> [What the exercise asks] Please return the listing exactly as it stands, skipping any pictures.

━━ Provided material

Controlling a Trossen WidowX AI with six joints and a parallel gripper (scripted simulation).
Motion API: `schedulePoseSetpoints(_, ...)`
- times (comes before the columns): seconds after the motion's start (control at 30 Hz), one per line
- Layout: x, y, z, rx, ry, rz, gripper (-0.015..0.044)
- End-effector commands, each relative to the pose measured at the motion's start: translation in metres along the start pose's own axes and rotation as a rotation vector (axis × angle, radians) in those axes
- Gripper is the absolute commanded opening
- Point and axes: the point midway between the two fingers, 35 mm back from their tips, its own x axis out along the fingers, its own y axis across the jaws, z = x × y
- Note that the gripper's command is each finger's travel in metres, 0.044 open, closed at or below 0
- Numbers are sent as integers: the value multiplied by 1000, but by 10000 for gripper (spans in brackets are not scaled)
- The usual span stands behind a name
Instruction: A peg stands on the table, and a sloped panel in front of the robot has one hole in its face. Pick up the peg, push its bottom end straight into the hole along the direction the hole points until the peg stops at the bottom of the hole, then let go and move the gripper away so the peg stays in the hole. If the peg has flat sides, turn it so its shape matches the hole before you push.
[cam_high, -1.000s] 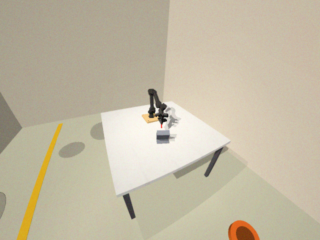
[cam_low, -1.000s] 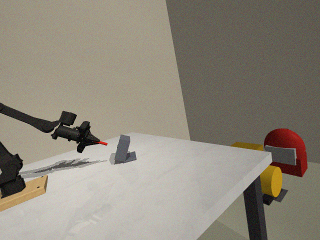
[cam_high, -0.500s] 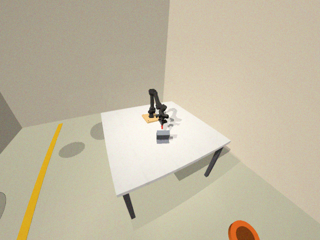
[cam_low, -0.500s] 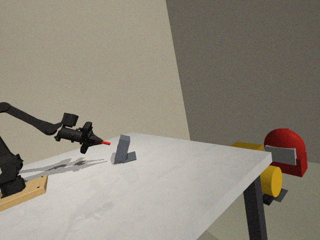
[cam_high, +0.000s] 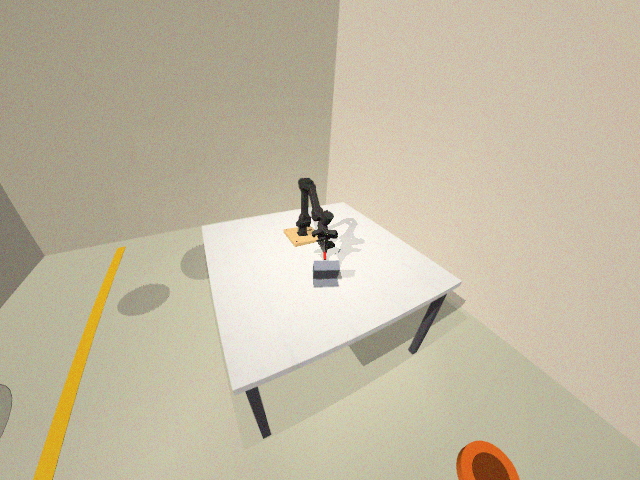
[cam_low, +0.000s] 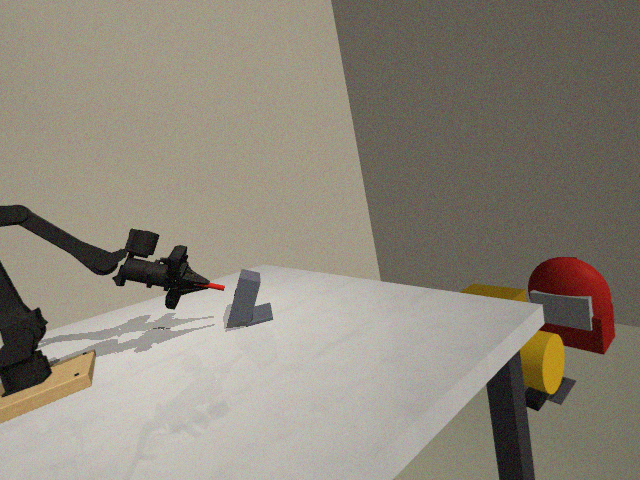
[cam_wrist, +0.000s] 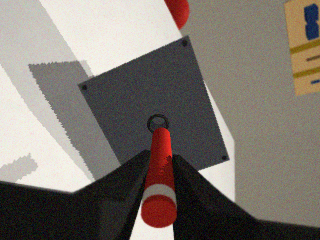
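Table (cam_low: 361, 361) carries the grey sloped panel (cam_low: 242, 299), its face tilted toward the arm so the hole (cam_wrist: 158, 122) meets a level approach. Before the panel the claw (cam_low: 193, 283) pinches the red peg (cam_wrist: 159, 172), tip just short of the hole; the hole's depth is hidden.

The black parallel-jaw gripper (cam_wrist: 159, 172) is cut off by the lower edge of the wrist view; only its two fingers show. They cover the sides of the red cylindrical peg (cam_wrist: 160, 165). The peg tip overlaps the lower rim of the round hole (cam_wrist: 158, 121) in the grey sloped panel (cam_wrist: 125, 100); hole depth cannot be seen. In the top view the peg (cam_high: 324, 254) is too small for detail.
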Motion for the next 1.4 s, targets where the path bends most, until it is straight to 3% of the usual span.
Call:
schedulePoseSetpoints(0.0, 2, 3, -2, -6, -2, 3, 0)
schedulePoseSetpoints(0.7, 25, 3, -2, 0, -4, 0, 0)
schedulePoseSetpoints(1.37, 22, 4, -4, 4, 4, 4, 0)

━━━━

> [Result for this task]
Controlling a Trossen WidowX AI with six joints and a parallel gripper (scripted simulation).
Motion API: `schedulePoseSetpoints(_, ...)`
- times (comes before the columns): seconds after the motion's start (control at 30 Hz), one per line
- Layout: x, y, z, rx, ry, rz, gripper (-0.015..0.044)
- End-effector commands, each relative to the pose measured at the motion's start: translation in metres along the start pose's own axes and rotation as a rotation vector (axis × angle, radians) in those axes
- Gripper is the absolute commanded opening
- Point and axes: the point midway between the two fingers, 35 mm back from their tips, its own x axis out along the fingers, its own y axis across the jaws, z = x × y
- Note that the gripper's command is each finger's travel in metres, 0.044 open, closed at or below 0
- Numbers are sent as integers: the value multiplied by 1000, but by 10000 for gripper (spans in brackets are not scaled)
- The usual span stands behind a name
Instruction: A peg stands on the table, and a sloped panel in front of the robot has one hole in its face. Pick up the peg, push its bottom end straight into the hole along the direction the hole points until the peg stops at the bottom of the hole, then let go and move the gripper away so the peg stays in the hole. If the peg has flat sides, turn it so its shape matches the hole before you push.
[cam_high, -1.000s] 
[cam_low, -1.000s] 
[cam_high, -0.500s] 
[cam_low, -0.500s] 
[cam_high, +0.000s] 
[cam_low, +0.000s] 
[cam_wrist, +0.000s] 
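Table (cam_low: 361, 361) carries the grey sloped panel (cam_low: 242, 299), its face tilted toward the arm so the hole (cam_wrist: 158, 122) meets a level approach. Before the panel the claw (cam_low: 193, 283) pinches the red peg (cam_wrist: 159, 172), tip just short of the hole; the hole's depth is hidden.

The black parallel-jaw gripper (cam_wrist: 159, 172) is cut off by the lower edge of the wrist view; only its two fingers show. They cover the sides of the red cylindrical peg (cam_wrist: 160, 165). The peg tip overlaps the lower rim of the round hole (cam_wrist: 158, 121) in the grey sloped panel (cam_wrist: 125, 100); hole depth cannot be seen. In the top view the peg (cam_high: 324, 254) is too small for detail.
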Motion for the next 1.4 s, targets where the path bends most, until it is straight to 3% of the usual span.
Call:
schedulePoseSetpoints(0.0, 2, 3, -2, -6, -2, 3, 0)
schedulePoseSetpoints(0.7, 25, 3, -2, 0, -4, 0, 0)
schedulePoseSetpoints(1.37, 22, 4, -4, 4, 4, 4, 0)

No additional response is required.